Surviving Mid-Day Hunger

Whether at work, school or while out running errands, many people experience mid-day hunger. You know that overwhelming feeling: your body says drop everything and feed me now. The problem is that since it comes on with urgency, your immediate reaction is to stuff anything you can find quickly into your mouth to satisfy your hunger. In most cases, these are not healthy choices, but rather fatty foods or refined sugar products that initially fill the void. Within a short period of time, the hunger pangs resurface, causing you to eat much more than your body actually needs to maintain a healthy weight.
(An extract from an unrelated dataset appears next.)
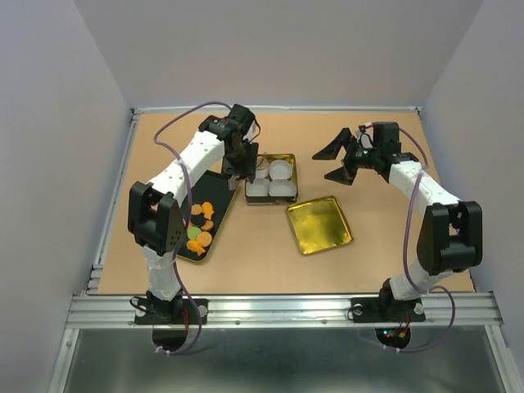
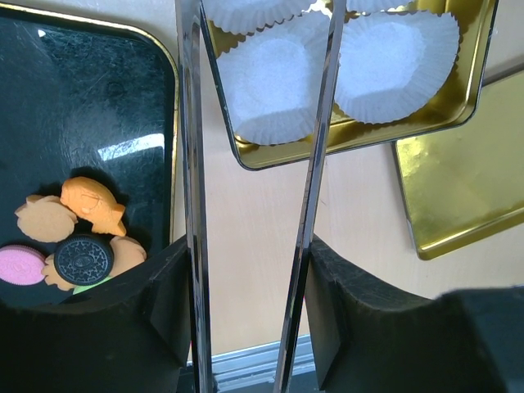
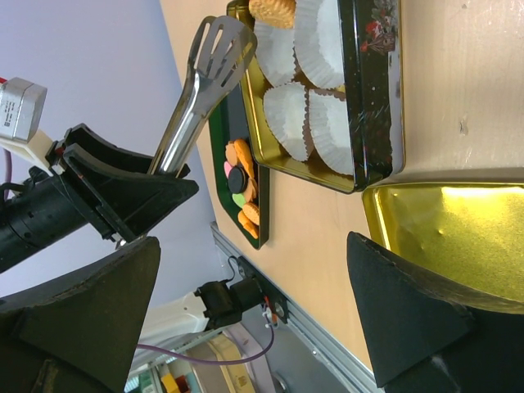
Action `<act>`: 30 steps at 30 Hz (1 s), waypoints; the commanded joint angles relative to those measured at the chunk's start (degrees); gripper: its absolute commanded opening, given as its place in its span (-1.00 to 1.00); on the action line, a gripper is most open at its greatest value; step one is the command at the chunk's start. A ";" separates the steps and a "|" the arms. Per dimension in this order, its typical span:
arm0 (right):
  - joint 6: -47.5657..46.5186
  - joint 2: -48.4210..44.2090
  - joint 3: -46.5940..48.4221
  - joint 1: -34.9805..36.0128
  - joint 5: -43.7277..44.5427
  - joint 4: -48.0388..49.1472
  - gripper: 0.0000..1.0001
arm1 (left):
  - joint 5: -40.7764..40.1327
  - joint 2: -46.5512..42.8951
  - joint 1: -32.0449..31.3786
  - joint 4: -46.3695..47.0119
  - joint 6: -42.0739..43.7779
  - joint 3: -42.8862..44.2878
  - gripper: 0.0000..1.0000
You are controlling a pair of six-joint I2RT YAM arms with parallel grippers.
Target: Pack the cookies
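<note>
Left gripper (image 2: 246, 270) clamped on metal tongs (image 3: 196, 90) above the gold tin (image 3: 377, 82) of white paper cups (image 2: 393, 65), one orange cookie (image 3: 274, 8) in a cup, other cookies (image 1: 199, 228) on the black tray (image 2: 98, 82) beside the tin, right gripper (image 1: 323, 166) wide open over the bench (image 1: 270, 262), gold lid (image 1: 319, 225) nearby

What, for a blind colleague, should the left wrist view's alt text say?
Metal tongs, gripped by the left gripper, extend across a gold tin of white paper cups; cookies lie on a black tray at left, a gold lid at right.
</note>
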 commanded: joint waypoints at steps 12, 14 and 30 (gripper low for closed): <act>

The good news is that there are many ways to satisfy your hunger without consuming bad foods:

Keeping low-calorie foods and beverages on hand

One way to avoid gaining weight is to keep a supply of healthy foods or low-calorie beverages with you so that when you need to eat in between meals you’ll only digest 100 calories or so. For instance, you can make a low-calorie smoothie before going to work using a modest amount of grenadine syrup and enjoy a tasty treat that satisfies your need for something sweet and fills your belly without affecting your diet in a dramatic way.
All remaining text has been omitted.